▶

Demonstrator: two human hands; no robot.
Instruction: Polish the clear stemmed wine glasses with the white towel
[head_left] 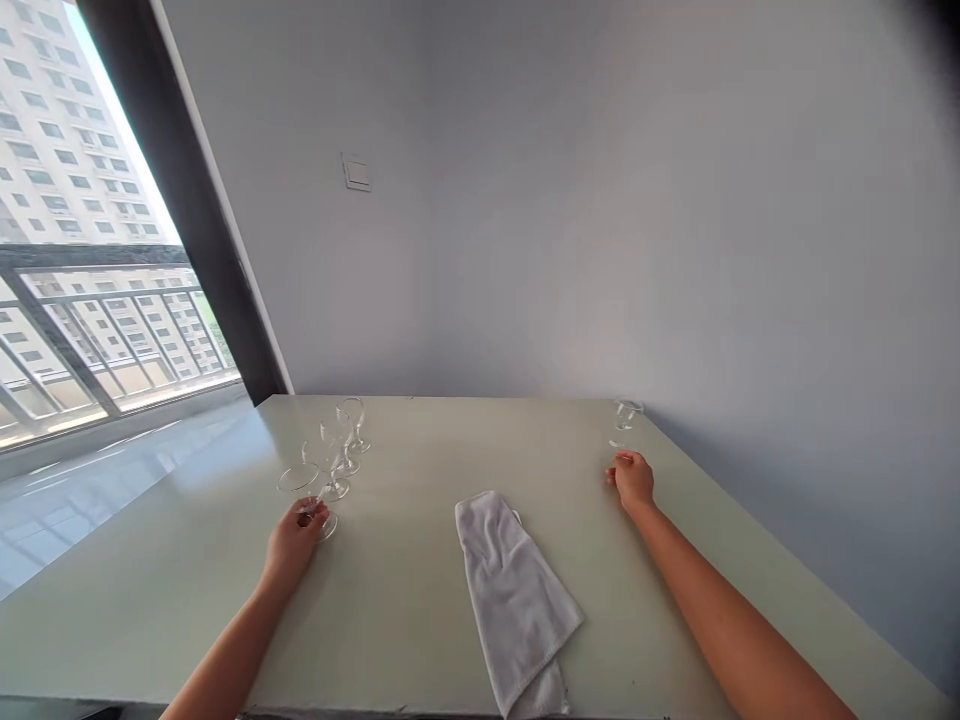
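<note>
On the left side of the table, my left hand [295,535] is closed around the lower part of a clear wine glass [298,480]; its rim shows above my fingers and its foot beside them. Behind it stand several more stemmed wine glasses [337,465] in a row running away from me. Over on the right, my right hand [632,480] is at the tabletop with its fingers curled in. Whether anything is inside that grip is hidden. Just beyond it stands a clear glass [625,413], its outline faint. Between my hands lies a folded pale grey cloth [510,595].
The pale table [405,560] reaches back to a grey wall [570,220] with a light switch [357,174]. At the left, a dark-framed window [180,190] looks onto a balcony railing [112,330]. The table's front edge runs along the bottom.
</note>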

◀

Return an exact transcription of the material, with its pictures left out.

Demonstrator: two human hands; no robot.
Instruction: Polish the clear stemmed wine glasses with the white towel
[head_left] 
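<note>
On the left side of the table, my left hand [295,535] is closed around the lower part of a clear wine glass [298,480]; its rim shows above my fingers and its foot beside them. Behind it stand several more stemmed wine glasses [337,465] in a row running away from me. Over on the right, my right hand [632,480] is at the tabletop with its fingers curled in. Whether anything is inside that grip is hidden. Just beyond it stands a clear glass [625,413], its outline faint. Between my hands lies a folded pale grey cloth [510,595].
The pale table [405,560] reaches back to a grey wall [570,220] with a light switch [357,174]. At the left, a dark-framed window [180,190] looks onto a balcony railing [112,330]. The table's front edge runs along the bottom.
</note>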

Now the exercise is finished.